Like all other Racket-tails, they are cavity nesters. According to poachers, chicks are often poached in the month of May.

== Habitat and conservation status ==
Green racket-tails can be found in the canopy of tropical lowland rainforests in elevations of up to 700 m where it mainly prefers primary forest but is also seen in secondary forest and forest. They have also been recorded visiting cultivations to feed on crops.

It is listed as Endangered with the population estimated at 300 - 800 mature individuals remaining, as of 2024. It has gone locally extinct in many of its former sites and is feared extinct on Marinduque. Its main threat is trapping for the cage-bird trade. Local extinctions as a direct result of forest loss are very likely. In 1988, forest cover was just 3% on Marinduque and 24% on Luzon with the remaining forest continuing to be threatened by both legal and illegal logging. mining, road construction, slash-and-burn or kaingin.

In its stronghold in Subic has experienced increased illegal logging and deforestation continues in Maria Aurora Memorial Natural Park. Interspecific competition is also a threat as they have been replaced by the commoner Blue-crowned racket-tail in Quezon National Forest Park.
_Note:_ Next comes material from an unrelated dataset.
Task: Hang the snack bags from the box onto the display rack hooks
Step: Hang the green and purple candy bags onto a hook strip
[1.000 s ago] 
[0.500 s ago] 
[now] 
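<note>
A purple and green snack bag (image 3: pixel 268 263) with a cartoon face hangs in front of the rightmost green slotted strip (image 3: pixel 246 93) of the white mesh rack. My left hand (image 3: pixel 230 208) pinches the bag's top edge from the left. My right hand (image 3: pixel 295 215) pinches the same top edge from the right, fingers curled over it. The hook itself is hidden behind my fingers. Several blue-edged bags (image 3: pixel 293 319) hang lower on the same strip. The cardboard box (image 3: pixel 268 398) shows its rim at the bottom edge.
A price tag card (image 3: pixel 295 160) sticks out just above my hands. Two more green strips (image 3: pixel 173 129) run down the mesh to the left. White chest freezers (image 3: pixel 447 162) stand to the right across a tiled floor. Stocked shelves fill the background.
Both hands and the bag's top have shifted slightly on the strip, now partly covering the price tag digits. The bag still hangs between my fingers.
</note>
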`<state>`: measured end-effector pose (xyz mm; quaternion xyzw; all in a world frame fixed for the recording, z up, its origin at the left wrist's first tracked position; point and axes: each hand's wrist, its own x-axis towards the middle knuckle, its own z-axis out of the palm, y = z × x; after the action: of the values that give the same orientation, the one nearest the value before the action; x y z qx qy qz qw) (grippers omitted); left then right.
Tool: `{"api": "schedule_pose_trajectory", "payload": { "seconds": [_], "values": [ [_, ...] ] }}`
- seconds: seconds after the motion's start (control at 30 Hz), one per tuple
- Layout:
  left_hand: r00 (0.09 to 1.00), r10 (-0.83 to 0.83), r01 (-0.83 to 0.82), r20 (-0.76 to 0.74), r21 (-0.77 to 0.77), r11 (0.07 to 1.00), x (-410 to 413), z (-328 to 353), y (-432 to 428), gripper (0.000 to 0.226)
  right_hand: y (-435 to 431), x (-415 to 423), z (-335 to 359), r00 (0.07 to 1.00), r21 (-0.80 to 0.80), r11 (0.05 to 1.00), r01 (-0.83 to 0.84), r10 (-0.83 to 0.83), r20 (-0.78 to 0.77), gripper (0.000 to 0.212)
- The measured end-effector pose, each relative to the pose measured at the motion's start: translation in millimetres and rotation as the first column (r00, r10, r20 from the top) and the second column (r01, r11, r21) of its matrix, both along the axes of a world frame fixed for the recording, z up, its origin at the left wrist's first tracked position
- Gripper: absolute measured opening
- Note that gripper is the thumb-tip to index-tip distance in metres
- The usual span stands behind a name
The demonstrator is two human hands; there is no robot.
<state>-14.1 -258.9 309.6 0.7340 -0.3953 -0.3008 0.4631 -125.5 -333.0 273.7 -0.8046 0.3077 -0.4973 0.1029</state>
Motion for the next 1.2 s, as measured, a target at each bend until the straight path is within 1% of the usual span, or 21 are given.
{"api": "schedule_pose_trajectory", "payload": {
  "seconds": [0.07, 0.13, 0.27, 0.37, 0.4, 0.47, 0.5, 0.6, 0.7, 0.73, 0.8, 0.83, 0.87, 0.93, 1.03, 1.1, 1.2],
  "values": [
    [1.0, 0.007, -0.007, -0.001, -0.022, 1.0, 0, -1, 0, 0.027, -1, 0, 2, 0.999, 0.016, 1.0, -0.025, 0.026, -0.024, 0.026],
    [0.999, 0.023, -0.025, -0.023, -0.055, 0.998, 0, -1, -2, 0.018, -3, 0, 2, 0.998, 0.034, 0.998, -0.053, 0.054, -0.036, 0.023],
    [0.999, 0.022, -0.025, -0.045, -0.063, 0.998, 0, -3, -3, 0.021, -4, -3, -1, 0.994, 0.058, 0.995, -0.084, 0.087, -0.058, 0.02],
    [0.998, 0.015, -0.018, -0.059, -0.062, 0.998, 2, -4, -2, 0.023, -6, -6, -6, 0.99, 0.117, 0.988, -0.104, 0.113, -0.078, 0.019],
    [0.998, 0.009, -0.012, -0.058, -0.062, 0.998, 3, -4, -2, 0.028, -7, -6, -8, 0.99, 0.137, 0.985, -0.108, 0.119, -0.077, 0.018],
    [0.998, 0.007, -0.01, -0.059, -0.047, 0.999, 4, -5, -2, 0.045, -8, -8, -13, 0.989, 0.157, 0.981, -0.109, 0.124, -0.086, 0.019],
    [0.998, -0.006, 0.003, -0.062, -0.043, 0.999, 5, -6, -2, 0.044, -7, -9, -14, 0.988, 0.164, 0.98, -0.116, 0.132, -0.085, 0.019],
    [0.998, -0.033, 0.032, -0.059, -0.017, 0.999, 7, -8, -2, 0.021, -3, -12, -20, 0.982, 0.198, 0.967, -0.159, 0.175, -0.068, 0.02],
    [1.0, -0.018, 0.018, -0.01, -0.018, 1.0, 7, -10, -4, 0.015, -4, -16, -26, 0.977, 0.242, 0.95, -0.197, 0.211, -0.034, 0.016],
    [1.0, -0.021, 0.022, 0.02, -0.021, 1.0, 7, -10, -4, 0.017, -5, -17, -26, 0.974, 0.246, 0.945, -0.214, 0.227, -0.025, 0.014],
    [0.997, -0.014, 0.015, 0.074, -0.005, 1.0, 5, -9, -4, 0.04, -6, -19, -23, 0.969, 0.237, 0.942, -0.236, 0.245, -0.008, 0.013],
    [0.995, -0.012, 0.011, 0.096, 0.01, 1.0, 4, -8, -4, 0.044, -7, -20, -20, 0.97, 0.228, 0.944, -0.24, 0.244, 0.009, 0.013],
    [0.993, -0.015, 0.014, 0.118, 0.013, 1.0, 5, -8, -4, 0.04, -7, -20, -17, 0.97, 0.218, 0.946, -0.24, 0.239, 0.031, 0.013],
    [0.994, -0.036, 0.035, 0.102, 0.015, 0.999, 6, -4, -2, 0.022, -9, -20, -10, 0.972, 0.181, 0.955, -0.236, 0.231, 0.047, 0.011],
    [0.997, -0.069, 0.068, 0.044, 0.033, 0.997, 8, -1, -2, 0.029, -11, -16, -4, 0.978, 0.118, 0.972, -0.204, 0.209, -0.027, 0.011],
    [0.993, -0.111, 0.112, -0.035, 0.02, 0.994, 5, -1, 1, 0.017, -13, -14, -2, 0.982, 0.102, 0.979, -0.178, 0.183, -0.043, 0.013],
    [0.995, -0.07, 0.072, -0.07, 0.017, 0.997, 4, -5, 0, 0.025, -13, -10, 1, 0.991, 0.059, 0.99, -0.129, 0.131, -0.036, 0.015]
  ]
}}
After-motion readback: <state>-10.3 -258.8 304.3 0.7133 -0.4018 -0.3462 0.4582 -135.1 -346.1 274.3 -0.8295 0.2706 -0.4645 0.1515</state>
It is currently known from two protected areas Bataan National Park and the Northern Sierra Madre Natural Park. It receives nominal protection in the Maria Aurora Memorial Natural Park. However, like most areas in the Philippines protection and enforcement is lax and deforestation and the cage-bird trade continue.

Conservation actions proposed include surveys to identify further sites supporting key populations, with a view to formally establishing them as protected areas. Research its ecology and year-round requirements, to improve understanding of its management needs. Examine trends in Racket-tail species at all sites to monitor the spread of the apparently invasive Blue-crowned racket-tail. Improve protection measures against logging at Subic Bay Forest Reserve. Clamp down on illegal logging within the species's range, and ensure that environmental impact assessments are carried out before any new logging concessions are granted. Establish a captive breeding population to support future reintroduction and supplementation efforts. Lobby against proposed developments that threaten suitable habitat.